Required work: For this exercise, restate every line below word for word and drop the images.
START Source data
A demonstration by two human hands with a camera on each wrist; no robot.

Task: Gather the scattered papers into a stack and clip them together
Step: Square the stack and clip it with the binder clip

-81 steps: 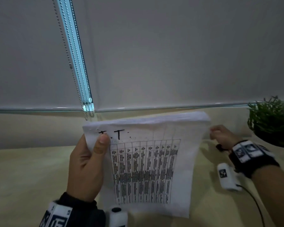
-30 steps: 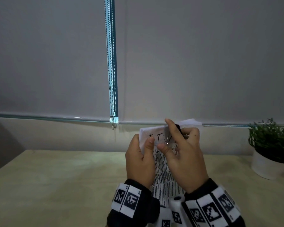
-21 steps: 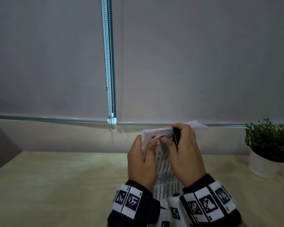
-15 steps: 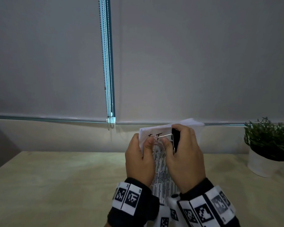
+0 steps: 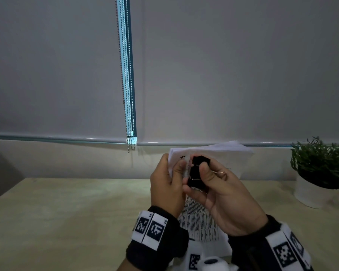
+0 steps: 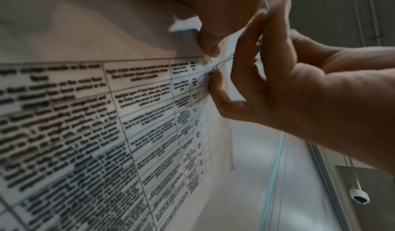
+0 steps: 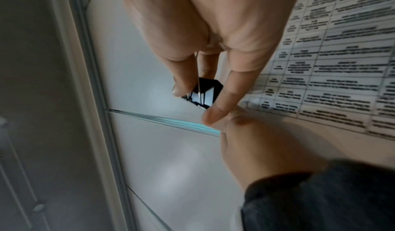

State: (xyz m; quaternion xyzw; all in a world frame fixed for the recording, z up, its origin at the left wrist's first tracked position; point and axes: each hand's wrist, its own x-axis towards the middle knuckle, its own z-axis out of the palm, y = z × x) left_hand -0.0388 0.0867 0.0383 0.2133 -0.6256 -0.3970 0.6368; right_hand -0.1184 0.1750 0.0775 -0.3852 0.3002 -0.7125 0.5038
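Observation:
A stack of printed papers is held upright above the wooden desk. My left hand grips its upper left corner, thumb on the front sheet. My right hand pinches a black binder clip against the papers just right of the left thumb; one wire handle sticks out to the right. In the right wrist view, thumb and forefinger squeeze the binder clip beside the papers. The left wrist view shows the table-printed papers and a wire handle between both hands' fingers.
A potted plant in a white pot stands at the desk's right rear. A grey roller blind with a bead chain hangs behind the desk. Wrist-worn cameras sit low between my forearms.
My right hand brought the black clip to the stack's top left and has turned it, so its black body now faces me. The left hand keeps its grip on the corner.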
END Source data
Output for this task:
A demonstration by two human hands with a camera on each wrist; no robot.

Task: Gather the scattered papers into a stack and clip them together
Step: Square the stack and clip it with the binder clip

-81 steps: 
-30 steps: 
-21 steps: 
-15 steps: 
+0 steps: 
+0 steps: 
+0 steps: 

State: (xyz m; quaternion xyzw; all in a world frame fixed for the recording, z up, its origin at the left wrist's first tracked position; point and axes: each hand's wrist, its own x-axis towards the middle knuckle, its own z-axis out of the palm, y = z × x) left_hand -0.0388 0.0867 0.0383 0.2133 -0.6256 -0.3970 0.6368; right_hand -0.1184 0.1750 0.0775 -0.3852 0.3002 -0.7125 0.5038
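Observation:
A stack of printed papers is held upright above the wooden desk. My left hand grips its upper left corner, thumb on the front sheet. My right hand pinches a black binder clip against the papers just right of the left thumb; one wire handle sticks out to the right. In the right wrist view, thumb and forefinger squeeze the binder clip beside the papers. The left wrist view shows the table-printed papers and a wire handle between both hands' fingers.
A potted plant in a white pot stands at the desk's right rear. A grey roller blind with a bead chain hangs behind the desk. Wrist-worn cameras sit low between my forearms.
My right hand brought the black clip to the stack's top left and has turned it, so its black body now faces me. The left hand keeps its grip on the corner.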

The answer was given in full.